[What is being asked]: Everything in the listing below must be set down again exactly.

*** Information provided Section Begins ***

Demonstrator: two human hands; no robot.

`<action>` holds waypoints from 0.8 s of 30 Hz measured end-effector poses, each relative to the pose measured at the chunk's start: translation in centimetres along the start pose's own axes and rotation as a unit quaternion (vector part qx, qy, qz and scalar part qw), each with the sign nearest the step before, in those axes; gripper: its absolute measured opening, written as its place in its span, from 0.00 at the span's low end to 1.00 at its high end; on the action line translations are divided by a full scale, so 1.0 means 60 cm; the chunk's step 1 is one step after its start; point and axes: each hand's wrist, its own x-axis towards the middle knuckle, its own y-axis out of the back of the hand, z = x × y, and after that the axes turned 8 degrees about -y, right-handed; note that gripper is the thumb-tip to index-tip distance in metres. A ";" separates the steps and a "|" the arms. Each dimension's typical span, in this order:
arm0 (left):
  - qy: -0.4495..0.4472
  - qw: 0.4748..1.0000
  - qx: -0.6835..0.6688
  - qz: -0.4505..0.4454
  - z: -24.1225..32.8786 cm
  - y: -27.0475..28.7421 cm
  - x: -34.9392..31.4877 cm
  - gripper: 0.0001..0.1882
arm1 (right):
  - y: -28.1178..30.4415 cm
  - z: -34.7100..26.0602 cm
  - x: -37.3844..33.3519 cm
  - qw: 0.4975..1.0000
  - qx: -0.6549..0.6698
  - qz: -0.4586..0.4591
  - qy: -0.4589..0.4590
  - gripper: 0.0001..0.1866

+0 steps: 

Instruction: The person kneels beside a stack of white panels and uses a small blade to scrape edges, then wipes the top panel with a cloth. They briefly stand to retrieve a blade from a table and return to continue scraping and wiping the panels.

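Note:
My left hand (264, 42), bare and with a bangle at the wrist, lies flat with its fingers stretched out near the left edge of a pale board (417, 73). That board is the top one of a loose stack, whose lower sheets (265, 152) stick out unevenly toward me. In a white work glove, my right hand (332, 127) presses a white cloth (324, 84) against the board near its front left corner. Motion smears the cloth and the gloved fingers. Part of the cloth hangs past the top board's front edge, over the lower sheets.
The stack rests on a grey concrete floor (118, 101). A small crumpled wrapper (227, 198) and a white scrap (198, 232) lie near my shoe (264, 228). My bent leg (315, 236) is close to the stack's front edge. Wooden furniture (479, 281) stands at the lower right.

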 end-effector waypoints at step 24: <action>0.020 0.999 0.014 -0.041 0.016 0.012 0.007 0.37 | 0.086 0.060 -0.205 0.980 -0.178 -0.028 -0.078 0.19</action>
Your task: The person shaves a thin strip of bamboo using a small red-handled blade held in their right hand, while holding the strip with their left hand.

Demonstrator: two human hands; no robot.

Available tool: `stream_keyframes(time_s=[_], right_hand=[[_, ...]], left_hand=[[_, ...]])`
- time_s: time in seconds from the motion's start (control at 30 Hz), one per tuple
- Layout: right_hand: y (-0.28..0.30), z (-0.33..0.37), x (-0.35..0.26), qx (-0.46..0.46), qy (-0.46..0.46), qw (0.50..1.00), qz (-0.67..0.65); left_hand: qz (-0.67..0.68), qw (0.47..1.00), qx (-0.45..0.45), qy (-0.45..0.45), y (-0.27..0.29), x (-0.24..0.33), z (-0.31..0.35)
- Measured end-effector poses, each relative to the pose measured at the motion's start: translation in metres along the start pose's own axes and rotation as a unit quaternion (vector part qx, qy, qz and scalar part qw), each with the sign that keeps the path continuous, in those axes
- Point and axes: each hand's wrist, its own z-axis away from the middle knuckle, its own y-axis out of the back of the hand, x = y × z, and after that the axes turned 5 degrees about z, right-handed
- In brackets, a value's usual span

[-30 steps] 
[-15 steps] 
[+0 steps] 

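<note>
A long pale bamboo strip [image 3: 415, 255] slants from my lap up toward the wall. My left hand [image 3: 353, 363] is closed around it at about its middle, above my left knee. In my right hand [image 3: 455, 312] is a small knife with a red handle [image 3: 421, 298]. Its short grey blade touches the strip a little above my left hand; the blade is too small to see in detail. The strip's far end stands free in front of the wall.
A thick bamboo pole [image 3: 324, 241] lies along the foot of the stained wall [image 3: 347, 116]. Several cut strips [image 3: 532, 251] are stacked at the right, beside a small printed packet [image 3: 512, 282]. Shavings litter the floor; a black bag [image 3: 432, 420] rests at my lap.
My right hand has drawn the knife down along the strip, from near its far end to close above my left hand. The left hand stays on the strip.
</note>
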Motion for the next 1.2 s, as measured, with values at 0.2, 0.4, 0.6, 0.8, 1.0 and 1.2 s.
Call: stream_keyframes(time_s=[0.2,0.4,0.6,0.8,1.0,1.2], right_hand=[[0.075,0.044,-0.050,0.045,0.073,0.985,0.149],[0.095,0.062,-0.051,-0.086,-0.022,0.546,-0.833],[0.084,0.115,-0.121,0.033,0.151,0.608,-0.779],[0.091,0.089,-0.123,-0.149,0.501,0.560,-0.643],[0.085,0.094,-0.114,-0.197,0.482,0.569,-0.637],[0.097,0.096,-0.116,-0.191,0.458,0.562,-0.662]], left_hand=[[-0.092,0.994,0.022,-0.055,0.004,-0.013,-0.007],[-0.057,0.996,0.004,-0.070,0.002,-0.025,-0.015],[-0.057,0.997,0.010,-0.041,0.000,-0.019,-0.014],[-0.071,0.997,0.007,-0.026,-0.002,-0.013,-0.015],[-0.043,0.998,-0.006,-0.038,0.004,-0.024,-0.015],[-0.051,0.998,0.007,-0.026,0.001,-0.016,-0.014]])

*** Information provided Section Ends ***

[Response to this exercise]:
Demonstrator: two human hands; no robot.

`<action>` holds waypoints from 0.8 s of 30 Hz measured end-effector poses, each relative to the pose measured at the chunk's start: translation in centimetres along the start pose's own axes and rotation as a unit quaternion (vector part qx, qy, qz and scalar part qw), each with the sign nearest the step before, in those axes; gripper: its absolute measured opening, written as its place in its span, from 0.00 at the span's low end to 1.00 at its high end; on the action line translations are divided by a full scale, so 1.0 means 60 cm; the chunk's step 1 is one step after its start; point and axes: each hand's wrist, its own x-axis towards the middle knuckle, its own y-axis out of the back of the hand, z = x × y, and after that the axes turned 8 degrees about -y, right-handed; note that gripper is the thumb-tip to index-tip distance in metres. A ";" separates the steps and a "|" the arms. Each dimension's typical span, in this order:
arm0 (left):
  - qy: -0.4495..0.4472
  - qw: 0.4748..1.0000
  - qx: -0.6835..0.6688
  - qz: -0.4505..0.4454
  - z: -24.1225..32.8786 cm
  - y: -27.0475..28.7421 cm
  - x: -34.9392..31.4877 cm
  - gripper: 0.0001..0.1882
arm1 (right):
  - y: -28.1178..30.4415 cm
  - z: -34.7100..26.0602 cm
  - x: -37.3844..33.3519 cm
  - qw: 0.4975..1.0000
  - qx: -0.6549..0.6698
  - qz: -0.4586..0.4591
  - qy: -0.4589..0.4590
  - gripper: 0.0001..0.1866

+0 steps: 

Instruction: The person kneels beside a stack of white panels and uses a small blade to scrape edges, then wipes the top panel with a cloth. They briefly stand to retrieve a blade from a table and return to continue scraping and wiping the panels.

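Note:
My left hand (264, 42), bare and with a bangle at the wrist, lies flat with its fingers stretched out near the left edge of a pale board (417, 73). That board is the top one of a loose stack, whose lower sheets (265, 152) stick out unevenly toward me. In a white work glove, my right hand (332, 127) presses a white cloth (324, 84) against the board near its front left corner. Motion smears the cloth and the gloved fingers. Part of the cloth hangs past the top board's front edge, over the lower sheets.
The stack rests on a grey concrete floor (118, 101). A small crumpled wrapper (227, 198) and a white scrap (198, 232) lie near my shoe (264, 228). My bent leg (315, 236) is close to the stack's front edge. Wooden furniture (479, 281) stands at the lower right.
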
 end-effector waypoints at step 24: <action>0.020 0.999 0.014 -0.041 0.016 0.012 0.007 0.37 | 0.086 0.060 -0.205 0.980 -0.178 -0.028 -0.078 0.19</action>
Your task: The person shaves a thin strip of bamboo using a small red-handled blade held in their right hand, while holding the strip with their left hand.

Demonstrator: two human hands; no robot.

Available tool: `stream_keyframes(time_s=[_], right_hand=[[_, ...]], left_hand=[[_, ...]])`
- time_s: time in seconds from the motion's start (control at 30 Hz), one per tuple
- Layout: right_hand: y (-0.28..0.30), z (-0.33..0.37), x (-0.35..0.26), qx (-0.46..0.46), qy (-0.46..0.46), qw (0.50..1.00), qz (-0.67..0.65); left_hand: qz (-0.67..0.68), qw (0.47..1.00), qx (-0.45..0.45), qy (-0.45..0.45), y (-0.27..0.29), x (-0.24..0.33), z (-0.31..0.35)
- Measured end-effector poses, each relative to the pose measured at the motion's start: translation in metres along the start pose's own axes and rotation as a unit quaternion (vector part qx, qy, qz and scalar part qw), each with the sign that keeps the path continuous, in those axes
- Point and axes: each hand's wrist, its own z-axis away from the middle knuckle, its own y-axis out of the back of the hand, x = y × z, and after that the axes turned 5 degrees about z, right-handed
- In brackets, a value's usual span

[-30 steps] 
[-15 steps] 
[+0 steps] 

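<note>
A long pale bamboo strip [image 3: 415, 255] slants from my lap up toward the wall. My left hand [image 3: 353, 363] is closed around it at about its middle, above my left knee. In my right hand [image 3: 455, 312] is a small knife with a red handle [image 3: 421, 298]. Its short grey blade touches the strip a little above my left hand; the blade is too small to see in detail. The strip's far end stands free in front of the wall.
A thick bamboo pole [image 3: 324, 241] lies along the foot of the stained wall [image 3: 347, 116]. Several cut strips [image 3: 532, 251] are stacked at the right, beside a small printed packet [image 3: 512, 282]. Shavings litter the floor; a black bag [image 3: 432, 420] rests at my lap.
My right hand has drawn the knife down along the strip, from near its far end to close above my left hand. The left hand stays on the strip.
</note>
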Motion for the next 1.2 s, as measured, with values at 0.2, 0.4, 0.6, 0.8, 1.0 and 1.2 s.
Call: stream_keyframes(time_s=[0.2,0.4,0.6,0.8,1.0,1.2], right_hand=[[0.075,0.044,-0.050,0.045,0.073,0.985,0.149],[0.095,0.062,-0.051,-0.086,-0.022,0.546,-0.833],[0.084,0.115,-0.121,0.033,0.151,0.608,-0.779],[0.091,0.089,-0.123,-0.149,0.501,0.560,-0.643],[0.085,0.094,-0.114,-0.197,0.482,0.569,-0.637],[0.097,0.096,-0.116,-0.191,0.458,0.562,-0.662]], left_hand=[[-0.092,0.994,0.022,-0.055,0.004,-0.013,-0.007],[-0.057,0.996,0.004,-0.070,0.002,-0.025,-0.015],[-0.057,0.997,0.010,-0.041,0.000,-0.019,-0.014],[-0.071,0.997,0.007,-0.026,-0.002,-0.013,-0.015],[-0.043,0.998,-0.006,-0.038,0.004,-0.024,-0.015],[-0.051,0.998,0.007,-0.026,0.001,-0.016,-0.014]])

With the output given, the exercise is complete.